PROBLEM REQUIREMENTS -
Verbatim output of the lines below is required, with the images omitted.

(Beginning of SUPPLIED DATA)

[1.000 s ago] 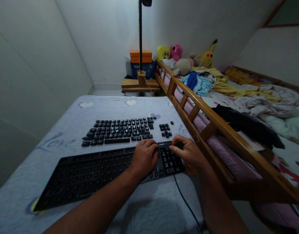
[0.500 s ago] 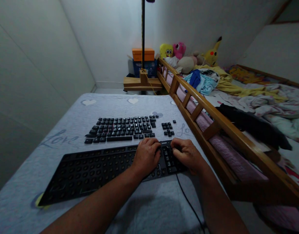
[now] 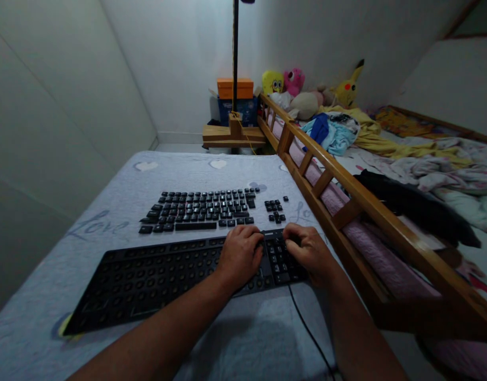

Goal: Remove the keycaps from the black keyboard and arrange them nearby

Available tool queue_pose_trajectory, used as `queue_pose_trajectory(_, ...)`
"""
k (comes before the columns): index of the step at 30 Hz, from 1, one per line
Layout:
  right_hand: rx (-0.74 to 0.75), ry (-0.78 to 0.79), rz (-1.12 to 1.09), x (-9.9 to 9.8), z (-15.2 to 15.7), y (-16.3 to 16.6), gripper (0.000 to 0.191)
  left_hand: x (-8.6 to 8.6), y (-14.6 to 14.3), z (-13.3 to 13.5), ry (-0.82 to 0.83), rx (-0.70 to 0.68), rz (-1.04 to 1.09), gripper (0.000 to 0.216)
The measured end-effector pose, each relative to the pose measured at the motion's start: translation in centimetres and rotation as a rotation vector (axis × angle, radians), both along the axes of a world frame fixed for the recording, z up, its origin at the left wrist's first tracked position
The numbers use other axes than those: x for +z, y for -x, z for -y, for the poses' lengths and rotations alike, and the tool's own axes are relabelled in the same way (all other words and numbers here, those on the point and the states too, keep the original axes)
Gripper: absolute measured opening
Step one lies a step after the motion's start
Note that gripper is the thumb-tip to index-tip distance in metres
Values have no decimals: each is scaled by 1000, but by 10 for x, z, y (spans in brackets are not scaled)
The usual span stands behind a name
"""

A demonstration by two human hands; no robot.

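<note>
A black keyboard (image 3: pixel 148 283) lies slanted across the bed-like surface, its main key area stripped to bare round sockets. Keycaps still sit on its number pad (image 3: pixel 281 263). My left hand (image 3: pixel 241 253) rests over the keyboard just left of the number pad, fingers curled down against it as if steadying its frame. Above the pad's upper right, my right hand (image 3: pixel 309 250) is closed in a pinch; whatever lies between its fingertips is hidden. Beyond the keyboard, removed keycaps (image 3: pixel 203 207) are laid out in rows, with a long space bar (image 3: pixel 196 226) in front.
A black cable (image 3: pixel 309 328) runs from the keyboard toward me. Small groups of keycaps (image 3: pixel 273 205) lie at the right. A wooden bed rail (image 3: pixel 326 159) borders the right side. Behind stand a wooden stand base (image 3: pixel 233 136) and an orange box (image 3: pixel 245 87).
My right hand has shifted slightly right and up from the number pad, uncovering more of its keys. My left hand stays in place on the keyboard. The view has shifted a little.
</note>
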State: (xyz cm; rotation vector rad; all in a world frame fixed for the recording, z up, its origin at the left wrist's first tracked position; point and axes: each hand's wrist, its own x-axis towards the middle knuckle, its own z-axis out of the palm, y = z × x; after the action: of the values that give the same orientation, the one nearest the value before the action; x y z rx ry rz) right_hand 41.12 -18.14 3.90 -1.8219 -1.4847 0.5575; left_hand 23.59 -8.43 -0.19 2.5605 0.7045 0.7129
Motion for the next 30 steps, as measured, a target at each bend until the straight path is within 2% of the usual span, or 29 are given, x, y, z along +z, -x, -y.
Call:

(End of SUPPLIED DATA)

ANSWER TO THIS PROBLEM -
[1.000 s ago] 
[0.500 s ago] 
[now] 

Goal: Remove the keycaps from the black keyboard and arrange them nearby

Available tool queue_pose_trajectory, used as `queue_pose_trajectory(_, ...)`
"""
k (comes before the columns): index of the step at 30 Hz, from 1, one per line
Layout:
  right_hand: rx (-0.74 to 0.75), ry (-0.78 to 0.79), rz (-1.12 to 1.09), x (-9.9 to 9.8), z (-15.2 to 15.7), y (-16.3 to 16.6), gripper (0.000 to 0.191)
  left_hand: x (-8.6 to 8.6), y (-14.6 to 14.3), z (-13.3 to 13.5), ry (-0.82 to 0.83), rx (-0.70 to 0.68), rz (-1.04 to 1.09), gripper (0.000 to 0.216)
The measured end-effector pose, each relative to the pose measured at the motion's start: translation in centimetres and rotation as a rotation vector (axis × angle, radians), both along the axes of a world frame fixed for the recording, z up, its origin at the left wrist's first tracked position
The numbers use other axes than those: x for +z, y for -x, z for -y, for the poses' lengths and rotations alike, and the tool's own axes are relabelled in the same way (all other words and numbers here, those on the point and the states too, keep the original axes)
Gripper: absolute measured opening
Step one lies a step after the motion's start
Note that gripper is the thumb-tip to index-tip distance in metres
Values have no decimals: each is scaled by 1000, but by 10 for x, z, y (spans in brackets are not scaled)
The usual span stands behind a name
"""

A demonstration by two human hands; no robot.

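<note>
A black keyboard (image 3: pixel 148 283) lies slanted across the bed-like surface, its main key area stripped to bare round sockets. Keycaps still sit on its number pad (image 3: pixel 281 263). My left hand (image 3: pixel 241 253) rests over the keyboard just left of the number pad, fingers curled down against it as if steadying its frame. Above the pad's upper right, my right hand (image 3: pixel 309 250) is closed in a pinch; whatever lies between its fingertips is hidden. Beyond the keyboard, removed keycaps (image 3: pixel 203 207) are laid out in rows, with a long space bar (image 3: pixel 196 226) in front.
A black cable (image 3: pixel 309 328) runs from the keyboard toward me. Small groups of keycaps (image 3: pixel 273 205) lie at the right. A wooden bed rail (image 3: pixel 326 159) borders the right side. Behind stand a wooden stand base (image 3: pixel 233 136) and an orange box (image 3: pixel 245 87).
My right hand has shifted slightly right and up from the number pad, uncovering more of its keys. My left hand stays in place on the keyboard. The view has shifted a little.
</note>
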State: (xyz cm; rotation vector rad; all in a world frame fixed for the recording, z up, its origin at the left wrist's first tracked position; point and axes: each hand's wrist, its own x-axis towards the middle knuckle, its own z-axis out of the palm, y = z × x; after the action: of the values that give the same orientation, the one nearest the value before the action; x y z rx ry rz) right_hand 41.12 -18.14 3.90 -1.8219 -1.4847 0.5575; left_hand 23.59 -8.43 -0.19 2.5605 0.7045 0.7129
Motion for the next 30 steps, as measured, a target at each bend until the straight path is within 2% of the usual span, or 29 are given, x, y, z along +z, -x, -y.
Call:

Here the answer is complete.